General Eva Burrows (Ret.) and Commissioner Linda Bond led special sessions during the councils, which were held under the leadership of So. California Divisional Leaders Lt. Colonels Alfred and Sherryl Van Cleef.

While the theme—Creating a Holy Community—provided the focus for the event, Bond wove the territory’s Six Mission Priorities into the fabric of her five sessions.

Underscoring God’s guidance in directing the development of the Six Mission Priorities, she began her first session by recalling the process the cabinet engaged in over a year ago to review the territory’s visioning material—out of which came the Priorities—and stated, “I have no doubt in my mind that this [the Six Priorities] is leadership from the Holy Spirit. It’s not a Linda Bond thing.”

During her session on mission priorities, she solicited feedback from the audience on “Make the field a priority.” Bond first explained her definition of “the field”: “Any place Salvation Army services are being or should be delivered; where life changing interaction with people occurs.”

“When will you know the field is a priority?” she asked.
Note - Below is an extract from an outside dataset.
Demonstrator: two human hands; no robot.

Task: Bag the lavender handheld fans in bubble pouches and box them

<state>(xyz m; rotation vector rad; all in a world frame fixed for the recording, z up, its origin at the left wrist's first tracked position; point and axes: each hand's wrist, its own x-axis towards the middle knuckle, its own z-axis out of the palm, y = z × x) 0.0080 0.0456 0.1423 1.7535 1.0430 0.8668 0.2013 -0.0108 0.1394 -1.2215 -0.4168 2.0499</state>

Officers replied freely, with responses including: “When each soldier is involved in mission; when you see lives changing; when people you serve during the week attend your meetings; when your calling is a priority; and when corps leadership and staff have the same priority of mission.”

The value Bond places on the field was made clear during an announcement she made in this session: “I will be sending a letter to all divisional headquarters and territorial headquarters officers offering them the opportunity to serve on the field,” she stated. “The field is a priority; I want to change the current thought—that being sent to the field is a demotion—and have officers see a return to the field as a promotion.”

She also told the audience that during the next three weeks she wants one person from each unit to “write or e-mail the divisional commander and tell him what you will do to make the field a priority—and copy me!”

The Southern California Division has effectively worked the Six Mission Priorities into its divisional reviews. “They are a filter for the corps to pick their most pressing theme, which they choose based on the Six Priorities,” said Divisional Commander Lt. Colonel Alfred Van Cleef. “It gives people permission to be flexible by wrapping programs around the Priorities, and gives them the freedom to understand their own program needs.”

“The Priorities have helped corps become more directed and targeted about goals—making soldiers, planning youth programs and women’s ministries. Learning how to set goals has been a process,” said Lt. Col. Sherryl Van Cleef, divisional director of women’s organizations.

One significant benefit to setting goals based on the Priorities is that, when the corps has “bought into” the goal, the goal remains regardless if the officers are moved. “The corps are learning they own the goals, and can continue and maintain the focus,” said Van Cleef. “They are taking ownership.”